The studies are unanimous: almost a third of Australians aren’t getting enough sleep. But is sleeping in a separate bed the solution? Our CEO Elisabeth Shaw explains the ‘sleep divorce’ trend, when you might consider trying it, and how can you ensure it contributes positively to your relationship, instead of hindering it.
Mounting scientific research consistently tells us that sleep is critical for our mental and physical wellbeing. We’re reminded that adults need around 7-9 hours of sleep every night, and those hours need to involve periods of deep sleep to be truly restorative. We’re told it should take place in a calm, quiet, and peaceful environment and that not getting enough can have long term impacts.
But what happens if your partner tosses and turns, snores loudly, likes to stay up much later than you, or works shifts, meaning you’re regularly disturbing each other’s slumber?
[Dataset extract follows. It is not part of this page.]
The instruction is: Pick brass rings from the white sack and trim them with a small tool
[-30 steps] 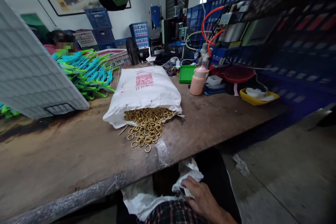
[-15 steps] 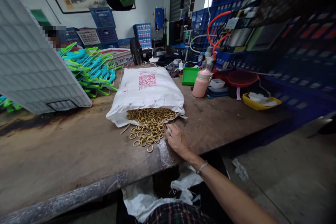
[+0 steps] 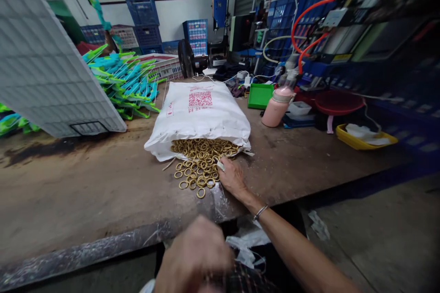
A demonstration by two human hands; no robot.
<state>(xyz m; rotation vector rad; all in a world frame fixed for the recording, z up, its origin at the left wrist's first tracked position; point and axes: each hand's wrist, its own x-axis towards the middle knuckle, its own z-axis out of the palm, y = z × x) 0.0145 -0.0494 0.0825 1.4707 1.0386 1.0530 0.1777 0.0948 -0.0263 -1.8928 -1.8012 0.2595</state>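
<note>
Brass-coloured metal rings (image 3: 201,171) spill from the mouth of a white woven sack (image 3: 209,121) that lies on the table. At the right edge of this spill rests my right hand (image 3: 232,177), its fingers curled down beside the rings. A whitish wrap shows on one finger, and what the fingertips pinch, if anything, is hidden. My left hand (image 3: 197,256) is low at the front, in front of the table edge and close to the camera. Motion smears it, so its fingers and anything in them cannot be made out.
A ribbed grey-white panel (image 3: 68,73) leans at the left, before a heap of green and teal plastic pieces (image 3: 127,82). A person's hand (image 3: 110,42) is behind it. A pink bottle (image 3: 277,107), green tray (image 3: 260,96) and yellow tray (image 3: 364,139) stand on the right.
My left hand has come into view at the bottom. The right hand stays by the rings. Behind the panel, a green and teal piece is now raised. The view has shifted slightly.
</note>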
Enter the concept of a sleep divorce.
Temporary trend, or a solution to getting the rest you need?
It’s normal for couples to sleep in separate beds from time to time, like when one of you is travelling, suffering a bout of illness, or has a habit of nodding off on the couch.
However, it’s generally expected that couples who are in good relationships will want to sleep together and that any temporary departures from the communal bed should be hastily recovered, to ensure the status quo.
But growing anecdotal evidence suggests more and more couples across all demographics are turning to sleeping in separate beds or separate bedrooms, all in the name of a better night of shut eye. In fact, single adult dwellings are the fastest growing type of household in Australia, perhaps suggesting that even those in relationships are delaying or forgoing cohabitation and co-sleeping.
There are a number of reasons a couple may choose to sleep separately:
- Light or restless sleeping: one partner tosses and turns, or repetitively wakes up, and the other partner is a light sleeper.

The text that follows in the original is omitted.